【運の善し悪しは何が決める?】だいたい運なんてあるのか!? (2/2ページ)

脳科学者の中野伸子氏は著書「科学がつきとめた運のいい人」の中で、数学の理論「ランダムウォークモデル」と呼ばれるものを引き合いに出し、運、不運は、「ほぼ公平に誰の身にも起きている」、と述べている。
「ランダムウォークモデル」とは、たとえばコインを投げた時に表が出たらプラス1進み、裏が出たらマイナス1進むと決めておき、実際にコインを1万回投げてその結果を座標軸に落とし込むというものだ。

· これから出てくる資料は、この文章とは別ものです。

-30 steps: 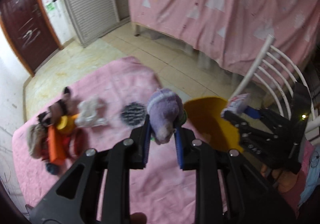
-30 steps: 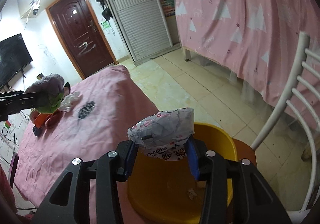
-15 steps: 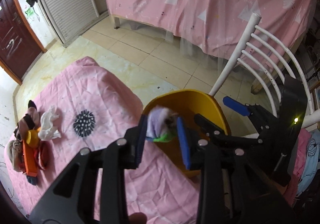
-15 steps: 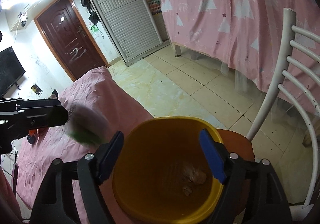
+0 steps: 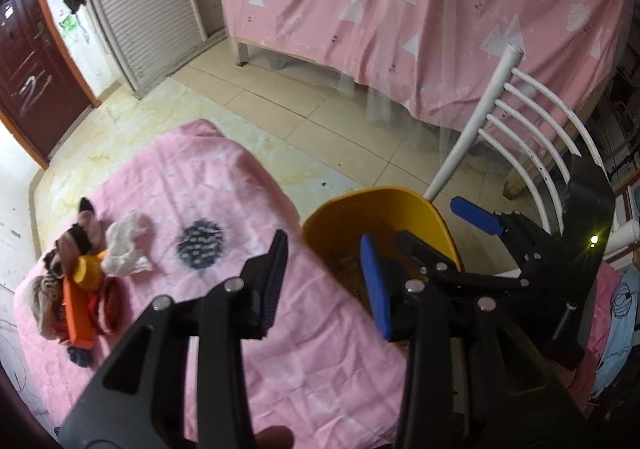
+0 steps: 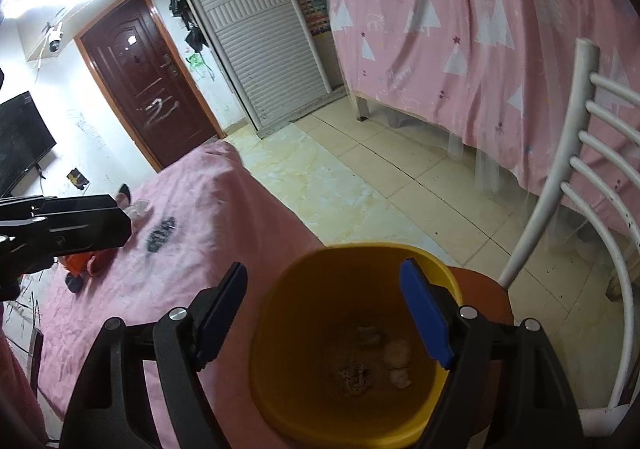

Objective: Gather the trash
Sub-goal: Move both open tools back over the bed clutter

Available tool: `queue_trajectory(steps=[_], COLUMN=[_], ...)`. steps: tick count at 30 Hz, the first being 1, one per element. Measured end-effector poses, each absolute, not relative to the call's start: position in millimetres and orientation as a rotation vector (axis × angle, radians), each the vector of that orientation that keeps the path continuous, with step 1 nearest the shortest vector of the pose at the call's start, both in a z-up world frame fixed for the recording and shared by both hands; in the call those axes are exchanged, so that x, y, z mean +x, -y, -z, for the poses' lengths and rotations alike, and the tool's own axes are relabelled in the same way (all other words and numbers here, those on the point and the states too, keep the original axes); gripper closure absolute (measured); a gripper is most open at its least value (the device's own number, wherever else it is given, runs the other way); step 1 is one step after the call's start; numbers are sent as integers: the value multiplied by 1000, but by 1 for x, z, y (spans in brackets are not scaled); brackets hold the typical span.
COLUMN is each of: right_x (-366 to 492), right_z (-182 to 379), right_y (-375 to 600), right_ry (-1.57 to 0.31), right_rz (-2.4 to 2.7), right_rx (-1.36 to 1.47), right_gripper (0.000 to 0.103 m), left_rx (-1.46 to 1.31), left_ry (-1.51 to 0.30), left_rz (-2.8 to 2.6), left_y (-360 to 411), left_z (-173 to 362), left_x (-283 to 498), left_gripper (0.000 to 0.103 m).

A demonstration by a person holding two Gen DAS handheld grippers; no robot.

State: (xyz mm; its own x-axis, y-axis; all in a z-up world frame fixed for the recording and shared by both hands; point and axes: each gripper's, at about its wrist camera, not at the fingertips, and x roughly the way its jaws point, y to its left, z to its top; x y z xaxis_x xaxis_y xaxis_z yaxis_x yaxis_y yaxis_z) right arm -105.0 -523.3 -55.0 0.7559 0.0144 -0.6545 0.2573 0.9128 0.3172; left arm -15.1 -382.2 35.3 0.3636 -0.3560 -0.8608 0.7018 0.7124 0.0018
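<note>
Both tools empty over the yellow bin, trash dropped inside.

The left tool (image 5: 322, 281) sits at the bin (image 5: 404, 197) rim; its jaws have just been opening, partly apart, nothing between them. The right tool (image 6: 324, 315) hangs wide open above the bin, holding nothing. Crumpled scraps (image 6: 374, 359) lie at the bin's bottom. On the pink tabletop (image 5: 208, 177) a white wad (image 5: 126, 245) rests beside a toy pile (image 5: 72, 289). The drop step looks finished; next likely calls for reaching left to grip the wad.
</note>
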Motion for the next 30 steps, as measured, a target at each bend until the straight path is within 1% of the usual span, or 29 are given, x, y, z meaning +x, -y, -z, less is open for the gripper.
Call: queue_trajectory(steps=[8,11,12,20,30], right_x=[-74,-59,-55,-17,27], right_z=[29,21,19,8,8], right_y=[473,449,444,392,347], right_ry=[-699,-706,-708,-728,-767], right_rz=[62,37,28,-34,-108], right_rx=[335,300,291,220,175], right_gripper=[31,31,31,31,31], left_rx=[344,331,325,279,237], left_ry=[-945,-937,-936,-934,-976], left_rz=[601,547,530,386,257], left_y=[319,291,282,206,137], left_z=[-56,-59,-60,-68,-60], left_x=[10,23,28,67,106], left_gripper=[67,61,61,60,60])
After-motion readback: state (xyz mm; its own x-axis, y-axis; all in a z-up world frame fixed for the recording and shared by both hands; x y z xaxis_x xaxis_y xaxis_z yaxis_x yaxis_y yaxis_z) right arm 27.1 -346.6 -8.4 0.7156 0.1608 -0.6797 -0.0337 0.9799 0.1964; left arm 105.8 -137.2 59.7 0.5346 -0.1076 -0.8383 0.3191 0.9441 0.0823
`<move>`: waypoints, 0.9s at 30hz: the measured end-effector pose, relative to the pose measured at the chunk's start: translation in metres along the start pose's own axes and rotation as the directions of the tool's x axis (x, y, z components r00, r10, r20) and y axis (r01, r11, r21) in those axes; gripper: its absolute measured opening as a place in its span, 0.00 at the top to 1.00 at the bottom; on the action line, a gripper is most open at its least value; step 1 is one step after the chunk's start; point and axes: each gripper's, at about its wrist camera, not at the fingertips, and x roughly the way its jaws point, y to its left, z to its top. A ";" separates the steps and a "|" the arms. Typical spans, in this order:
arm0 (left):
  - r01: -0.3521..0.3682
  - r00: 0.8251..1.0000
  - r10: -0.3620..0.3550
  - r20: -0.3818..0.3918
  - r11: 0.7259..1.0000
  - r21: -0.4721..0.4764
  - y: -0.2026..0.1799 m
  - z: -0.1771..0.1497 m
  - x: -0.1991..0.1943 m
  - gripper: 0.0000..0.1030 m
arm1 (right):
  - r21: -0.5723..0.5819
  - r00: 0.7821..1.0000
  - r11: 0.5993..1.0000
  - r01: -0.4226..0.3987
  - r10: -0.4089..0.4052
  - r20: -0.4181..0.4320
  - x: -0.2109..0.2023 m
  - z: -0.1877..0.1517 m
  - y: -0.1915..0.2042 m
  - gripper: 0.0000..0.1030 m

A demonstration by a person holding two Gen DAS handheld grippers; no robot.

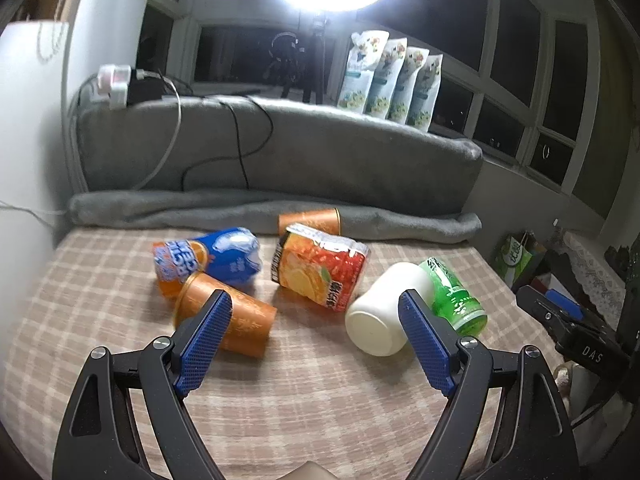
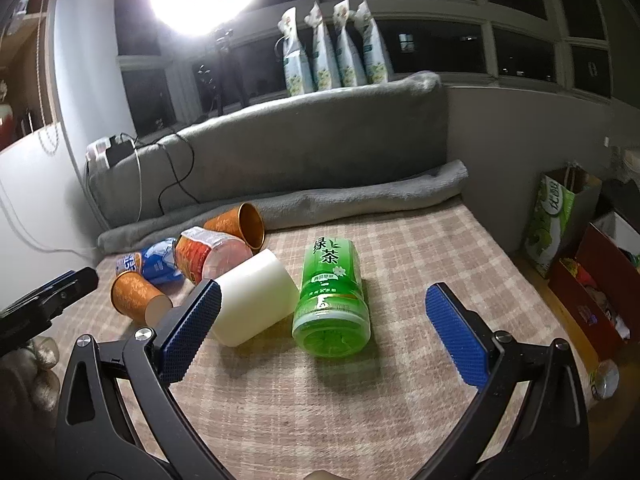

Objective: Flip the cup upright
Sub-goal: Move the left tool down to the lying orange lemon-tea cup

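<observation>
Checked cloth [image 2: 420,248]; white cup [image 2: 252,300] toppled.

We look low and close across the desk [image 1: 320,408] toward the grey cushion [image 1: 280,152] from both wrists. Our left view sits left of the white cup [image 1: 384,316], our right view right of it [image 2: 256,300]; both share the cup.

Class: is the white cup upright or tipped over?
Tipped over. The white cup lies on its side on the checked cloth, touching the green bottle.
</observation>
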 end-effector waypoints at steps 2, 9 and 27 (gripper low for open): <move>0.019 0.999 -0.020 -0.035 0.999 -0.028 0.002 0.002 0.010 0.17 | -0.001 1.000 1.000 -0.008 0.008 -0.006 0.003 0.002 -0.001 0.00; 0.077 0.961 -0.157 -0.229 0.943 -0.323 0.021 0.020 0.065 0.17 | 0.003 1.000 1.000 -0.006 0.006 -0.014 0.008 0.000 -0.005 0.00; -0.138 0.923 -0.144 -0.357 0.741 -0.657 0.017 0.032 0.151 0.17 | 0.080 0.999 0.996 0.039 -0.038 -0.022 0.016 -0.015 -0.051 0.00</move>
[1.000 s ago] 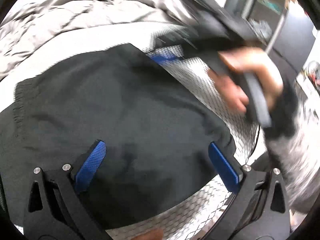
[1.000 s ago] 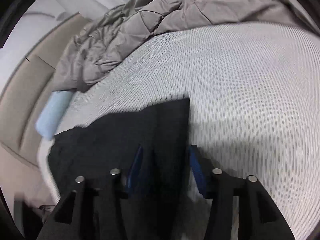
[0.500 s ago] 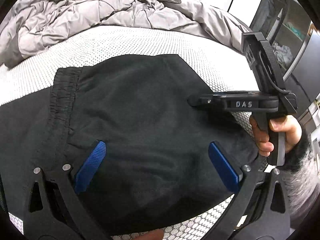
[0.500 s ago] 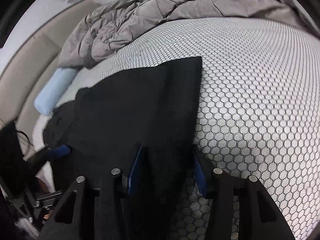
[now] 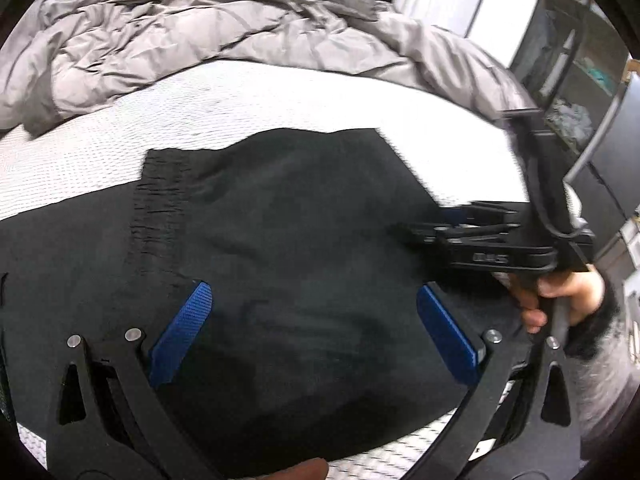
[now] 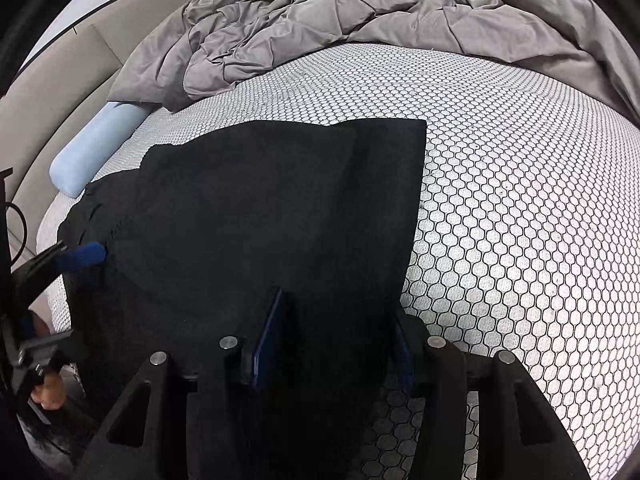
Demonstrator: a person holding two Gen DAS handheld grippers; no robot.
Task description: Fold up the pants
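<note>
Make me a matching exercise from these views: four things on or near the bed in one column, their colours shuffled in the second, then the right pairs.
Column 1
1. pants
2. duvet
3. bolster pillow
4. mattress cover

Column 2
A. white with a dark honeycomb pattern
B. black
C. pale blue
D. grey

Pairs: 1-B, 2-D, 3-C, 4-A
</note>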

その結果は、完全にゼロのところに落ち着くという事は無いらしく、およそプラス200〜300、マイナス200〜300くらいの結果になる事が多いらしい。また1万回全てがプラス、あるいはマイナスになることも「めったに」ないらしい。
だが、「ある限られた時間の中における目の出方はある程度偏ってしまいます。」らしいのだ。
なるほど。ここに一つの真実がありそうだ。
これを人生という限られた時間軸に当てはめるとどうなるのか?
この時期はとても調子がよく、この時期はあまり調子が良くないという目の出方に偏りが認められるはずだ。
人生の最初にツキの目が集中する人もいれば、後半に集中する人もいるはずである。またツキが乱高下する人や、穏やかに中庸の目が出続ける人生を歩む人も、もちろん存在するはずである。
たとえば、芸能界やスポーツの世界ではよく目にする事のある、子供時代に脚光を浴び寂しい晩年を過ごす的な人は、まさに人生の早い時期にツキが集約していたのだろうし、その反対に人生の終盤にツキが偏っていれば大器晩成と呼ばれるのだろう。
年が明けたら急にツキだしたり、どこそこへ行ってから万事うまく行き始めた!などは、何事かをきっかけとして采の目の出方が変化したのだろうと推測される。
1万回の中の200〜300回=2〜3%。
この2〜3%が人生のココイチにプラスに働く人が運のいい人。マイナスに働く人が運の悪い人。
という事になるのではないだろうか。
このように考えれば、「運」は確かに存在する。
「幸福の女神は後ろ髪が無い」 「 miss the bus・バスに乗り遅れる」 という故事がある。
「運」を引き寄せるには、ここぞ!と言う時に出会う女神を前方から抱きしめ、たとえバスが発車寸前でも飛び乗れるだけの選別眼と体力を培っていく必要がある。
日々、鍛錬しようではないか!
そして「運」が良いヤツと言うのは、女神だと思い抱きしめたのが貧乏神で、飛び乗ったバスが地獄行きではない、ヤツの事を言うのだろう。